- **Problem**
Restating the data exactly is the whole task.
___ Given data
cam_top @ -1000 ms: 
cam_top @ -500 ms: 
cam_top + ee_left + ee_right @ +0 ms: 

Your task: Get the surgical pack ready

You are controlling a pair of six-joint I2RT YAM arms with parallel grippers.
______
- **Result below**
cam_top @ -1000 ms: 
cam_top @ -500 ms: 
cam_top + ee_left + ee_right @ +0 ms: 

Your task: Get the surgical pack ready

You are controlling a pair of six-joint I2RT YAM arms with parallel grippers.

That is the complete answer to the exercise.